Halayt Gallery: a display of items used by Nisg̱aa shamans to summon, focus, and direct supernatural forces.
Ayuuk Gallery: a chiefs box (or hoohlgan) displaying the regalia and possessions that symbolize the social roles and structures prescribed by the Nisg̱aa laws and customs ("Nisg̱aa Code, or Ayuukhl Nisg̱aa).
Living River Gallery:  a display of possessions used in daily life in a traditional Nisg̱aa longhouse, on the land, or along the banks of the Nass River (or Lisims).

Most of the artifacts are displayed in the open with only the most delicate or valuable behind glass, all secured by motion sensors. Included in the displays are four house poles (totem poles), representing the four Nisg̱aa clans, that were carved specifically for the museum.

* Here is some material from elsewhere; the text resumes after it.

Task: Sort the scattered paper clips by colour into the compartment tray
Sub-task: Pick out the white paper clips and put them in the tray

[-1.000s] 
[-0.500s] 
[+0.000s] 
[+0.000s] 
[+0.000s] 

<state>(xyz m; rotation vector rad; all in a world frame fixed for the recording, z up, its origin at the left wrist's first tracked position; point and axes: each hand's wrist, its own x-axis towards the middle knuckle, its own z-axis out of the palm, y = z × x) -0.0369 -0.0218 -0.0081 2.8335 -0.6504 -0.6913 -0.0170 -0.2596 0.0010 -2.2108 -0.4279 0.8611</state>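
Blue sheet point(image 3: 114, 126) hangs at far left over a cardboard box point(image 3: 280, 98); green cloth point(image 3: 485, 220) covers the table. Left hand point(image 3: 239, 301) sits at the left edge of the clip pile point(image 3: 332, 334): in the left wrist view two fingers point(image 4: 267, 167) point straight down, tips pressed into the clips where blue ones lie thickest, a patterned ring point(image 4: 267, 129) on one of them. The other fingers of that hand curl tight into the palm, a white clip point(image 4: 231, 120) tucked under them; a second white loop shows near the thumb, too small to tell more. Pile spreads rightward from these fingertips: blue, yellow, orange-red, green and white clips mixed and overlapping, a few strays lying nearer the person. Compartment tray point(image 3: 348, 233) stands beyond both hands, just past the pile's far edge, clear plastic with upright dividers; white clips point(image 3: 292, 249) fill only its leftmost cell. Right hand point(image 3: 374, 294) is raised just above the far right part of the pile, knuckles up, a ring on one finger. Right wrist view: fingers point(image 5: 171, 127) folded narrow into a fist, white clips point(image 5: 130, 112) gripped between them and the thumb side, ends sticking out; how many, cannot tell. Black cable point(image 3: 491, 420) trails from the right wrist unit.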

Future exhibits are planned to show both natural history and recent history of the Nisg̱aa people, including the struggle for the return of traditional lands and evolution into the self-governing Nisg̱aa Nation. Future additions are intended to include a variety of media including an audio guide, audio/visual presentation, museum book, a searchable database, archival software systems, a library and teaching centre, and a gift shop for Nisg̱aa art and artists.

Facilities
Planning for the museum began in the 1990s and funding was allocated as part of the treaty settlement.  In September 2010 a formal repatriation ceremony welcomed the return of the artifacts to the Nisg̱aa, which were delivered with Royal Canadian Mounted Police escort.  The $14 million facility opened on May 11, 2011, the 11th anniversary of the signing of the Nisga'a Treaty.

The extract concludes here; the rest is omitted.